Kurz nach der Verkündung von Gesundheitsminister Lauterbach, er „sei schon im Gespräch mit Meta, Open AI und Google“, um den Konzernen die Nutzung der Krankheitsdaten der deutschen Bevölkerung für kommerziellen Zwecke zu ermöglichen, fand Ende November in Berlin der Jahreskongress der Freien Ärzteschaft statt, bei dem ganz andere Töne zu hören waren.
Kelber: „Tiefgrüne Schrumpelbananensoftware“
Der ehemalige Bundesdatenschutzbeauftragte Prof. Ulrich Kelber äußerte schwere Bedenken gegen die „ePA für alle“ in ihrer jetzt vorgestellten Form. Auf das Gesundheitswesen komme eine unvollständig getestete „tiefgrüne Schrumpelbananensoftware“ zu, die erst in den Praxen reifen solle.
Als „bekennender Fan der Digitalisierung“ kritisierte er Sicherheitslücken, veraltete Technikkomponenten, die zentrale Datenspeicherung und die jetzige Opt-out-Regelung. Man bräuchte einen „akuten Behandlungsplan und eine Langzeitbehandlung“ für das TI-Projekt. Er sehe aber weder bei der jetzigen noch bei möglichen zukünftigen Bundesregierungen, dass ein Umsteuern geplant sei.

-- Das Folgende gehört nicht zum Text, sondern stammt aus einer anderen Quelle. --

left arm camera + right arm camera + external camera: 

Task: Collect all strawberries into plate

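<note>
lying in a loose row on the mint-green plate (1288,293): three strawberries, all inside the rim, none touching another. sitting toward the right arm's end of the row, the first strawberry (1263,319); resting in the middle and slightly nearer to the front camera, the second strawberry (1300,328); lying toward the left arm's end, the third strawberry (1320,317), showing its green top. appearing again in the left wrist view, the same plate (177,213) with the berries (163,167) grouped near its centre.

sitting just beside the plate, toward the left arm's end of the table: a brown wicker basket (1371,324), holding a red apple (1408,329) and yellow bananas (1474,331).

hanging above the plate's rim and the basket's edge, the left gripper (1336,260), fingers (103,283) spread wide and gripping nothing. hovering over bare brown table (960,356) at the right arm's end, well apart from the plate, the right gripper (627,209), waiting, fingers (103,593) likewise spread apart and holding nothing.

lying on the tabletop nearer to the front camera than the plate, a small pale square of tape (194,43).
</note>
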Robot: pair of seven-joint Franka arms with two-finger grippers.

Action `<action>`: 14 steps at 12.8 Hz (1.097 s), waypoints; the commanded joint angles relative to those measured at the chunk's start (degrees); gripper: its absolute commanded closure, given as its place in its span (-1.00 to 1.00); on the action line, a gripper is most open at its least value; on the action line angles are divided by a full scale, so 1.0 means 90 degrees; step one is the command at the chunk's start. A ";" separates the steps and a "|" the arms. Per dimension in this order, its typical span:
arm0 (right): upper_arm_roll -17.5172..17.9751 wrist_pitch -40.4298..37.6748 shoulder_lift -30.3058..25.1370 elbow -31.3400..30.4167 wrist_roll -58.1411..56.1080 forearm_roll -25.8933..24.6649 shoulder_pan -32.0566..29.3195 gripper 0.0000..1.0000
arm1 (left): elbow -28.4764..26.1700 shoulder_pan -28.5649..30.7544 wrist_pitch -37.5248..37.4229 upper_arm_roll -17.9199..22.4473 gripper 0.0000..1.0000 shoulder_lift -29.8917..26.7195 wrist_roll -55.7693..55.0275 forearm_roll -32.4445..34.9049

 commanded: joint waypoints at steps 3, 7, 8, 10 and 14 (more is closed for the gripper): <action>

Mit Blick auf die Sichtweise von Ärzten und Psychotherapeuten referierte Dr. Silke Lüder, stellvertretende Bundesvorsitzende der Freien Ärzteschaft, vor allem über neue juristische Fallstricke, weil die „ePA für alle“ die berufsrechtlich und strafrechtlich fixierte Schweigepflicht für Ärzte und Psychotherapeuten unter den Bedingungen der Opt-out-Regelung faktisch abschaffe. In Zukunft, so Lüder, könnten zwei Millionen Mitarbeiter des deutschen Gesundheitswesens durch die neuen Zugriffsregelungen einfach die ganze Krankengeschichte eines Bürgers lesen. „Nur nach dem Einlesen der Versichertenkarte in der Apotheke beim Einlösen eines E-Rezepts kann das ganze Team dort drei Tage lang alle Arztbriefe lesen. Ein Unding!“, so Lüder in Berlin.
Profit statt Benefit im Fokus?
Als Forschungsexperte äußerte sich Prof. Dr. Jürgen Windeler, bis vor kurzem Leiter des IQWIG (Institut für Wirtschaftlichkeit und Qualität im Gesundheitswesen) zur Behauptung der Politik, dass der künftige Datenberg aus den Versorgungsdaten der ePA einen Quantensprung für die medizinische Forschung erzeugen werde. „Bei Entscheidungen in einem Gesundheitssystem geht es in allererster Linie um die Frage, ob diese gesundheitliche Verbesserungen für die Betroffenen bringen. Die Vorteile sind gegen Nachteile (Nebenwirkungen) abzuwägen.“ Das sei mit Abrechnungsdaten und unsortierten ePA-Daten nicht möglich, so Windeler. Falsche Versprechungen brächten die Gefahr, Prozessverbesserungen zu vernachlässigen.
Verkauf der Daten an Monopolisten befürchtet
Alle Referenten kritisierten scharf die augenblicklich laufende Werbekampagne von Politik und Kassen für Versicherte und Öffentlichkeit. „Die Werbekampagne suggeriert, dass es bei der künftigen Krankheitsdatensammlung nur um die Verbesserung der medizinischen Behandlung gehe. Dabei zeige sich jetzt gerade, dass eher der Verkauf unserer Daten an die Monopolisten Meta, Open AI und Google das vorrangige Ziel sei“, so Lüder in Berlin. Die Allgemeinmedizinerin prangerte zudem an, dass sich Kassenärztliche Bundesvereinigung und Bundesärztekammervorstand völlig unkritisch an der Werbekampagne beteiligten, statt sich aktiv um den Schutz der ärztlichen Schweigepflicht und der grundrechtlich geschützten informationellen Selbstbestimmung der Bürger zu kümmern.